> What you will do
Would you transcribe only the lines below, from the one containing "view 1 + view" through the end of the material, exactly and with no pictures?

> Dataset content
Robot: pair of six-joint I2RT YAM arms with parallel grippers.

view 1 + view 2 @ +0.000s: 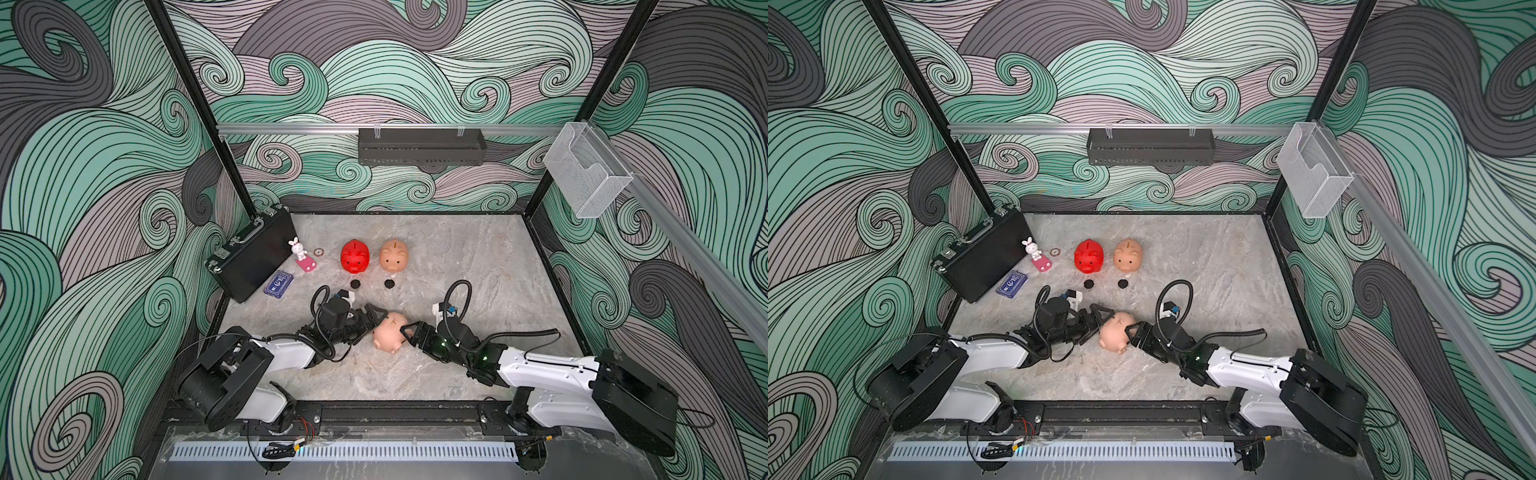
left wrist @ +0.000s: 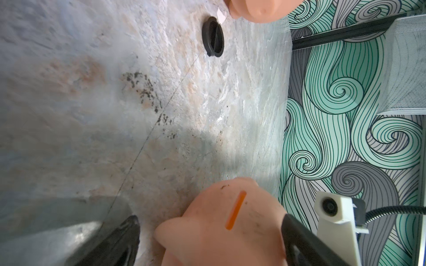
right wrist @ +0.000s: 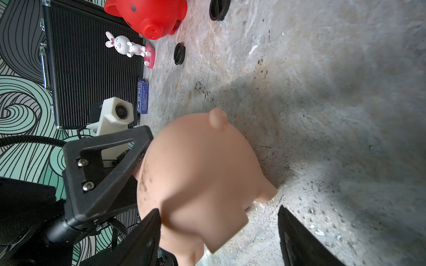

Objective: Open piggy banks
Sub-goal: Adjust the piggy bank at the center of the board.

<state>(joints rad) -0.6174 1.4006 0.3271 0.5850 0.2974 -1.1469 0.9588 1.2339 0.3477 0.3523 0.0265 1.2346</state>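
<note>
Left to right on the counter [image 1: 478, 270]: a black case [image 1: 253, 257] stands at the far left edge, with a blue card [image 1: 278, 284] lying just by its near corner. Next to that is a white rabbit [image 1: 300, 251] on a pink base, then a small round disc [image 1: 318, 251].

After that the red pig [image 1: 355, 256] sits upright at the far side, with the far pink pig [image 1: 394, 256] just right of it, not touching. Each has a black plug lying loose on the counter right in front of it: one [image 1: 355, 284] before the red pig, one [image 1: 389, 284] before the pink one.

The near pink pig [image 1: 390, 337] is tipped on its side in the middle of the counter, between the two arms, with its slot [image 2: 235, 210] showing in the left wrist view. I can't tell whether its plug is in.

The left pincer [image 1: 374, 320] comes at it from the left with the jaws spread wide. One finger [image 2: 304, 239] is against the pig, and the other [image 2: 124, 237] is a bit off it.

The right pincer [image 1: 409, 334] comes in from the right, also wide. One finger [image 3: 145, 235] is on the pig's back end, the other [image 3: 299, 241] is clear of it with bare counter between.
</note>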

> Answer section
view 1 + view 2 @ +0.000s: 
left wrist @ +0.000s: 
right wrist @ +0.000s: 

Objective: Open piggy banks
Sub-goal: Adjust the piggy bank at the center of the board.

<state>(joints rad) -0.6174 1.4006 0.3271 0.5850 0.2974 -1.1469 0.9588 1.2339 0.3477 0.3523 0.0265 1.2346</state>
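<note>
Left to right on the counter [image 1: 478, 270]: a black case [image 1: 253, 257] stands at the far left edge, with a blue card [image 1: 278, 284] lying just by its near corner. Next to that is a white rabbit [image 1: 300, 251] on a pink base, then a small round disc [image 1: 318, 251].

After that the red pig [image 1: 355, 256] sits upright at the far side, with the far pink pig [image 1: 394, 256] just right of it, not touching. Each has a black plug lying loose on the counter right in front of it: one [image 1: 355, 284] before the red pig, one [image 1: 389, 284] before the pink one.

The near pink pig [image 1: 390, 337] is tipped on its side in the middle of the counter, between the two arms, with its slot [image 2: 235, 210] showing in the left wrist view. I can't tell whether its plug is in.

The left pincer [image 1: 374, 320] comes at it from the left with the jaws spread wide. One finger [image 2: 304, 239] is against the pig, and the other [image 2: 124, 237] is a bit off it.

The right pincer [image 1: 409, 334] comes in from the right, also wide. One finger [image 3: 145, 235] is on the pig's back end, the other [image 3: 299, 241] is clear of it with bare counter between.
</note>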

The answer given is complete as it stands.